I was tight on time so I precooked the stew ingredients:

-In a skillet over medium heat, warm up a little bit of bacon grease and toss the beef in some soy sauce and red-wine vinegar until just barely browned. Its ok if its not entirely cooked because the soup will cook it a bit more. Just don't dry it out.

-Toss the beef in the stew and add some more bacon grease, soy sauce and red-wine vinegar. Cook the vegetables and garlic over medium high heat until just browned. Again its ok if they aren't entirely cooked throughout.
(It might also be necessary to cook the vinegar so it is not overpowering. But again I'm not sure because I am awful at making soup)
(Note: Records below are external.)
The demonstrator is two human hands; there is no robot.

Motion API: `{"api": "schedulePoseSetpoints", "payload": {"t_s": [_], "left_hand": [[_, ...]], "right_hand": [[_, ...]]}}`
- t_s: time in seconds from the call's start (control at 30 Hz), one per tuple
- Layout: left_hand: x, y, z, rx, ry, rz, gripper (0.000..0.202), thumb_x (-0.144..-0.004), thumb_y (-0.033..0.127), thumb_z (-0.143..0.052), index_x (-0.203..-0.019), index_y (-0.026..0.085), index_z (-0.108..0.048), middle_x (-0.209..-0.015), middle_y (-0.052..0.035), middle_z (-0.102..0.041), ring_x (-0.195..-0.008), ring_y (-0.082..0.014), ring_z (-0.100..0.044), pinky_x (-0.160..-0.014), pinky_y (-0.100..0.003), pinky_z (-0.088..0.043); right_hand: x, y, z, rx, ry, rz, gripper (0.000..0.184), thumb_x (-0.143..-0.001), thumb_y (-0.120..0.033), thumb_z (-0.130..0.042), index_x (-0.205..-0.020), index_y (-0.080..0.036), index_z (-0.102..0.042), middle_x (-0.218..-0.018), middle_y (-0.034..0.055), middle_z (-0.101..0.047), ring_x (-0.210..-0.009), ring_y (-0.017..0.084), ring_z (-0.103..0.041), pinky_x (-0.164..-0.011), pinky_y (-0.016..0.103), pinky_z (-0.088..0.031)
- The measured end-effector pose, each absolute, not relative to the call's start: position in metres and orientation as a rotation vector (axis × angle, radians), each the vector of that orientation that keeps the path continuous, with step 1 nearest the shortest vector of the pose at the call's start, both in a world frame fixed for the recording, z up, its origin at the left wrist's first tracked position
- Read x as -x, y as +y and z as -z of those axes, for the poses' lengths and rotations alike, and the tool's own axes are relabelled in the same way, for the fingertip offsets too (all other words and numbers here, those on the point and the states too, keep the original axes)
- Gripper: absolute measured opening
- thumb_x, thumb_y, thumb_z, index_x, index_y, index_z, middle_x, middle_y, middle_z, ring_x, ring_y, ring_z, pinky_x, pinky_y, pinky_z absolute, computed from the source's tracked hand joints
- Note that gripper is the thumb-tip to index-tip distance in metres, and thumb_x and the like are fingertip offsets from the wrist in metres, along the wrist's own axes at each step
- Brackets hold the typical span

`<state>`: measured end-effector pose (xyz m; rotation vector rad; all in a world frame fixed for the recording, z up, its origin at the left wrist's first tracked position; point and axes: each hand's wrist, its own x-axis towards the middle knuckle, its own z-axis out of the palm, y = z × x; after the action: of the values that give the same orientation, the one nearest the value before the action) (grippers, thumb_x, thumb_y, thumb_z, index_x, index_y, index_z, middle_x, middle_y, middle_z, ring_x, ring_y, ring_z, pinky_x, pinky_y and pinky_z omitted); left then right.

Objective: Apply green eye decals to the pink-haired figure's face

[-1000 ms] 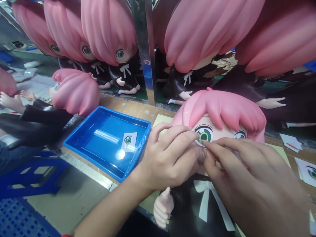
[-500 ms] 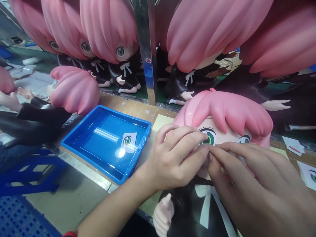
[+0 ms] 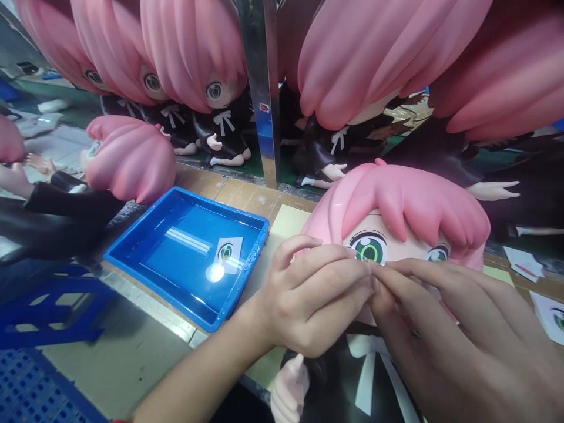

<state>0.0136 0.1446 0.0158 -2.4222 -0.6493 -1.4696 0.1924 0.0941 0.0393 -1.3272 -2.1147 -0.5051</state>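
The left hand (image 3: pixel 319 288) sits lower now and closer to the right hand (image 3: pixel 458 320); a second ago their fingertips show a small gap, and now they meet in view. The painted eye (image 3: pixel 369 249) lies just above this joint grip; half a second ago a left finger covers more of its green iris, and now most of the iris shows. The right grip, over the iris's lower part at first, is now just below it. Beyond, the other eye (image 3: pixel 437 252) shows more clearly.
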Motion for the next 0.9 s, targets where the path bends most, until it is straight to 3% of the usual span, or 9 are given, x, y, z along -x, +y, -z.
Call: {"api": "schedulePoseSetpoints", "payload": {"t_s": [0.13, 0.33, 0.43, 0.67, 0.8, 0.9], "left_hand": [[-0.010, 0.145, -0.011, 2.418, -0.809, 1.513, 0.012, -0.077, 0.017, -0.071, -0.088, 0.014, -0.074, -0.097, -0.0087, -0.073, -0.095, -0.0213, -0.067, -0.081, -0.039, -0.052], [-0.007, 0.146, -0.008, 2.500, -0.867, 1.421, 0.025, -0.080, 0.021, -0.068, -0.104, 0.019, -0.076, -0.107, -0.0118, -0.072, -0.101, -0.0241, -0.066, -0.084, -0.042, -0.052], [-0.006, 0.146, -0.005, 2.527, -0.848, 1.405, 0.024, -0.078, 0.018, -0.068, -0.101, 0.018, -0.076, -0.106, -0.0119, -0.073, -0.103, -0.0245, -0.066, -0.086, -0.043, -0.051], [-0.003, 0.148, -0.002, 2.558, -0.767, 1.495, 0.015, -0.073, 0.016, -0.069, -0.086, 0.018, -0.076, -0.102, -0.0098, -0.075, -0.101, -0.0224, -0.066, -0.085, -0.040, -0.053], [-0.005, 0.147, 0.000, 2.567, -0.839, 1.554, 0.012, -0.071, 0.016, -0.071, -0.082, 0.015, -0.074, -0.100, -0.0108, -0.074, -0.099, -0.0257, -0.068, -0.084, -0.042, -0.055], [-0.006, 0.146, 0.001, 2.588, -0.892, 1.596, 0.017, -0.076, 0.015, -0.068, -0.090, 0.012, -0.076, -0.105, -0.0143, -0.071, -0.104, -0.0292, -0.067, -0.085, -0.045, -0.057]], "right_hand": [[-0.196, 0.095, -0.038, 1.307, -2.167, 0.470, 0.015, -0.090, -0.019, -0.068, -0.102, -0.010, -0.068, -0.104, 0.0122, -0.067, -0.089, 0.033, -0.061, -0.081, 0.045, -0.046], [-0.206, 0.094, -0.030, 1.247, -2.158, 0.452, 0.028, -0.084, -0.016, -0.076, -0.111, -0.013, -0.067, -0.110, 0.0114, -0.067, -0.091, 0.030, -0.063, -0.082, 0.042, -0.048], [-0.209, 0.093, -0.027, 1.254, -2.145, 0.442, 0.031, -0.085, -0.018, -0.075, -0.115, -0.017, -0.068, -0.110, 0.0102, -0.067, -0.095, 0.029, -0.064, -0.083, 0.041, -0.049], [-0.201, 0.092, -0.020, 1.255, -2.085, 0.387, 0.031, -0.089, -0.040, -0.068, -0.116, -0.025, -0.071, -0.097, 0.0079, -0.067, -0.099, 0.027, -0.064, -0.079, 0.035, -0.054], [-0.202, 0.090, -0.018, 1.261, -2.104, 0.369, 0.032, -0.089, -0.041, -0.068, -0.117, -0.026, -0.071, -0.096, 0.0079, -0.067, -0.100, 0.027, -0.064, -0.079, 0.035, -0.055], [-0.204, 0.086, -0.022, 1.268, -2.127, 0.370, 0.033, -0.090, -0.038, -0.069, -0.121, -0.027, -0.070, -0.098, 0.0071, -0.067, -0.100, 0.027, -0.065, -0.080, 0.036, -0.055]]}}
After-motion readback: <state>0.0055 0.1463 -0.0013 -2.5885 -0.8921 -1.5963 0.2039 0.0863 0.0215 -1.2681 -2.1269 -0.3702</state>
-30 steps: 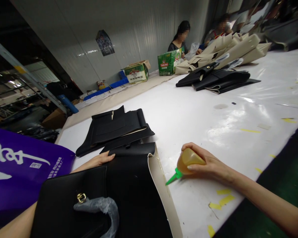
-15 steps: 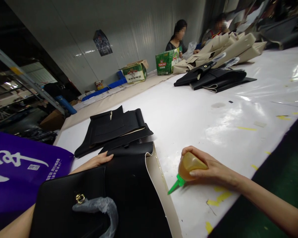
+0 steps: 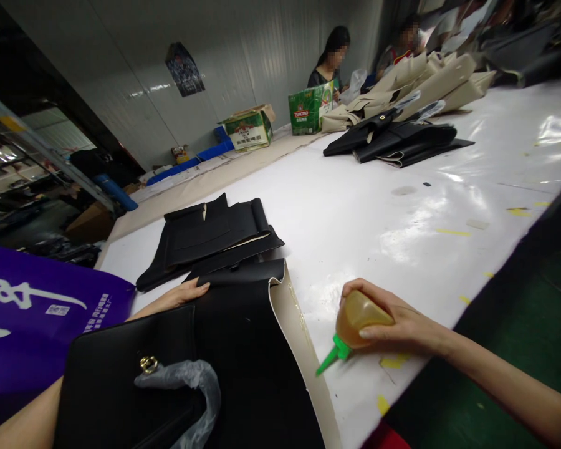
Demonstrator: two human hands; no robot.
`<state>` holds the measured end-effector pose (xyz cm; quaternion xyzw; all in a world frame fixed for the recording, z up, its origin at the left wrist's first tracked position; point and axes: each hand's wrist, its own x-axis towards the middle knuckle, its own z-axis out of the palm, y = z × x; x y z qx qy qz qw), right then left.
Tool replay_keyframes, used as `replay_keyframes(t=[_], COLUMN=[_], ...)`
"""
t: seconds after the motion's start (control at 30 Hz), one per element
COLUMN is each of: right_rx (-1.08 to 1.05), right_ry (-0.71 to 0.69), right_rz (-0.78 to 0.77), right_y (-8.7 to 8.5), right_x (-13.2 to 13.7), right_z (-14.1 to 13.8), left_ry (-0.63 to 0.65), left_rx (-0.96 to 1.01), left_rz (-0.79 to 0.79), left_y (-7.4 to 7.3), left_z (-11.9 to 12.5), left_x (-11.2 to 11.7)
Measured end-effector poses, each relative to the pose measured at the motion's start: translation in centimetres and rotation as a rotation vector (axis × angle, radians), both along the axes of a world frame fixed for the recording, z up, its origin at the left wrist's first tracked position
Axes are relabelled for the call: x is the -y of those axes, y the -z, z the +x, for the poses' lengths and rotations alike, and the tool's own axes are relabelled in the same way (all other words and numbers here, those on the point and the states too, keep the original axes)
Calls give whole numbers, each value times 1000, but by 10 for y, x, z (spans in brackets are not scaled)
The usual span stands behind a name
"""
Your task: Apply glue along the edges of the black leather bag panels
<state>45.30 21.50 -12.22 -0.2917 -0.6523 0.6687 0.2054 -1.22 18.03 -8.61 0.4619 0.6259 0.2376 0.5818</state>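
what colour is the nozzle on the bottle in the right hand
Bright green nozzle, best seen in the head view.

Black bag — runs off lower edge; left forearm partly hidden behind its flap. Purple panel cut off at left — small print unreadable. Bottle partly covered by right hand.

bottle right of bag
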Motion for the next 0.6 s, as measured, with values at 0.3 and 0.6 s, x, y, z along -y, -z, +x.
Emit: replay_keyframes(t=[0.3,0.6], right_rx=[7,49], right_ry=[-69,146], right_rz=[-55,82], right_y=[-1,2], right_x=[14,8], right_z=[6,8], left_ry=[1,-30], left_rx=[-47,-120], left_rz=[13,32], left_y=[4,0], left_z=[-5,-1], left_x=[0,2])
-Toss them into the pot as well and lower heat to a simmer. Simmer for another hour or so.
When vegetables are tender remove from heat and add a handful of dried mushrooms. They will swell to be twice and big as their dried size. Don't pre-soak them either, just directly add them. Salt and pepper to taste.
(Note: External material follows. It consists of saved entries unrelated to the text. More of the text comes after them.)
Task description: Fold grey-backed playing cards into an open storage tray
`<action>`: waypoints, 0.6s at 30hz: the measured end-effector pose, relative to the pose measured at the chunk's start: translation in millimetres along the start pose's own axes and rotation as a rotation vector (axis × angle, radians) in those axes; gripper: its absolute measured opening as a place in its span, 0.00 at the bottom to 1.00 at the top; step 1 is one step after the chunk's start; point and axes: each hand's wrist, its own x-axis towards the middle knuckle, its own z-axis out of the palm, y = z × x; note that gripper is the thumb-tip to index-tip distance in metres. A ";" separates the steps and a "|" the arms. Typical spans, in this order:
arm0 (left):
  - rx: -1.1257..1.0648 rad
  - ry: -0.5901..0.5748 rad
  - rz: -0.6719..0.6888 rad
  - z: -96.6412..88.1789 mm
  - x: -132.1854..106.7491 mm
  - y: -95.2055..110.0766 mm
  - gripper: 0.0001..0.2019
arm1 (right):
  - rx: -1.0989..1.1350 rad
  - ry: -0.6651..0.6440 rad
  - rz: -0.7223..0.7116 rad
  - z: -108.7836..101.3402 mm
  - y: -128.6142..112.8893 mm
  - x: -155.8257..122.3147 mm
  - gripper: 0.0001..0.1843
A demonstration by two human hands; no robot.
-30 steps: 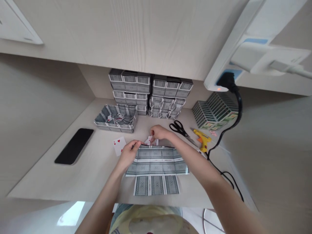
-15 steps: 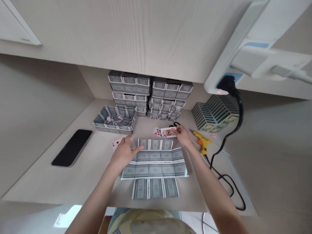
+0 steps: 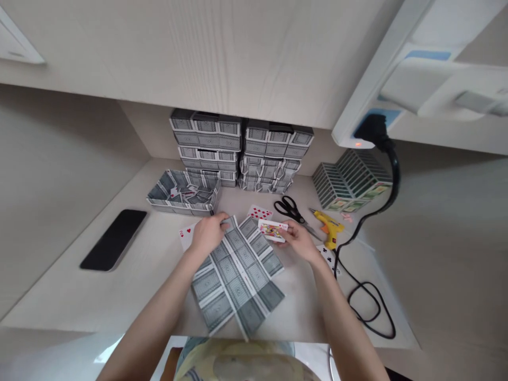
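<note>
A flat sheet of joined playing cards [image 3: 238, 267], grey patterned backs up, lies turned at a slant on the desk. My left hand [image 3: 209, 233] pinches its upper left corner between thumb and fingers. In my right hand [image 3: 300, 239] is a face-up playing card [image 3: 272, 230] with a red court figure, held at its right end just above the sheet's upper right part. A red diamonds card [image 3: 260, 212] lies behind it. Partly under my left hand rests a two of hearts [image 3: 186, 236]. Black scissors [image 3: 291, 209] lie beyond my right hand.
A card-built tray [image 3: 182, 209] with loose cards stands at the back left, before stacked card boxes [image 3: 210, 140]. A phone [image 3: 114, 239] lies left. On the right are a yellow glue gun [image 3: 330, 227], its black cable, a clubs card [image 3: 326, 256] and card packs [image 3: 349, 182].
The joined sheet has turned from square to slanted, with my left hand now gripping its corner. My right hand has brought the court card nearer, exposing the scissors.
</note>
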 end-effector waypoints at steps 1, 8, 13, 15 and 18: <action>0.015 -0.001 0.037 2.1 3.8 2.6 0.13 | 0.029 0.085 -0.028 -0.7 -1.2 1.6 0.17; 0.117 0.144 0.220 17.9 8.7 30.8 0.11 | 0.250 0.166 -0.206 22.8 -19.1 20.6 0.19; 0.074 0.163 0.239 28.8 8.2 30.5 0.09 | 0.249 0.180 -0.122 44.9 2.4 33.6 0.18; 0.034 0.172 0.257 32.1 10.1 25.3 0.10 | 0.254 0.234 -0.125 45.7 15.6 35.8 0.18; -0.004 0.180 0.266 37.2 14.5 17.9 0.10 | 0.228 0.265 -0.145 43.6 29.3 36.0 0.16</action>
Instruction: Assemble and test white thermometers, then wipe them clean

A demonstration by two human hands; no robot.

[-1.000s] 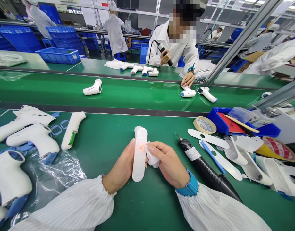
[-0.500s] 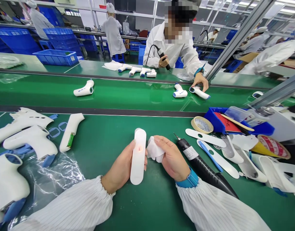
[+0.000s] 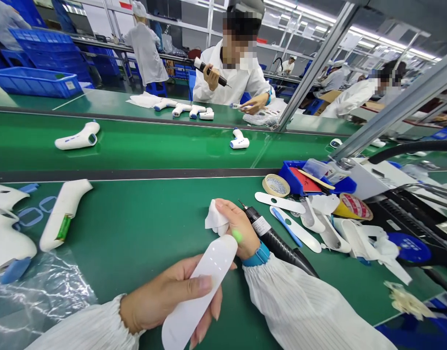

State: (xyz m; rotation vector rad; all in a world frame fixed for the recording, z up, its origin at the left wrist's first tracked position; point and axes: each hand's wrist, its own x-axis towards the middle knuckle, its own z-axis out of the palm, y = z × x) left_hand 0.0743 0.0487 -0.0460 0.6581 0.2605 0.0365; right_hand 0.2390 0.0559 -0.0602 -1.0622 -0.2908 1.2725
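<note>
My left hand [image 3: 165, 296] grips a long white plastic cover piece [image 3: 199, 291], tilted with its upper end toward the right. My right hand [image 3: 236, 228] is closed on a small crumpled white wipe [image 3: 216, 219] just above that piece. A green light spot falls on the back of my right hand. A black electric screwdriver [image 3: 278, 243] lies on the green bench directly to the right of my right wrist, which wears a blue band.
White thermometer housings [image 3: 63, 214] lie at left on plastic film. A tape roll [image 3: 275, 185], a blue tray [image 3: 300, 182] and loose white covers [image 3: 282, 202] lie at right. Thermometers [image 3: 77, 137] ride the green conveyor. A person across the belt holds a screwdriver.
My left hand has drawn the cover piece down toward me and tilted it. My right hand with the wipe has come off it. The view has turned to the right.
</note>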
The sweet smoky flavor of the bacon and barbeque really made this stew taste delicious. I drank it up. Literally. Which was probably because I used chop sticks to eat with.
Makes approximately 4-5 servings.

We've also been having some lovely weather and the birds seem to love it :) How many can you count? I found ten.


Sunday, February 2, 2014

Sunomono: Asian Carrot Vinegar Side Salad

~5 min

  • One Carrot per person or one whole cucumber
  • Rice vinegar (or white vinegar with some sugar and salt)
  • Soy sauce
  • Sesame seed oil
  • Toasted sesame seeds (optional)


This is a type of Japanese side dish called Sunomono. It consists of thinly cut vegetables soaked in vinegar and soy sauce. It makes a quick and tasty side dish for dinners. It can be made with any raw vegetable but is usually made with either cucumbers or carrots and daikon radish. I don't regularly buy daikon so this is a version with just carrot. 

First toast the sesame seeds by adding a thin layer of them into a skillet on low heat. 
 It takes about 10-15 min before they develop a darker color. They will start to smell like popcorn when they are done.

Second shave the carrots into thin slices with a peeler.  
Add about a Tablespoon or two of vinegar and a few dashes of soy sauce and sesame oil to taste. Refrigerate until the time of serving and top with toasted sesame seeds.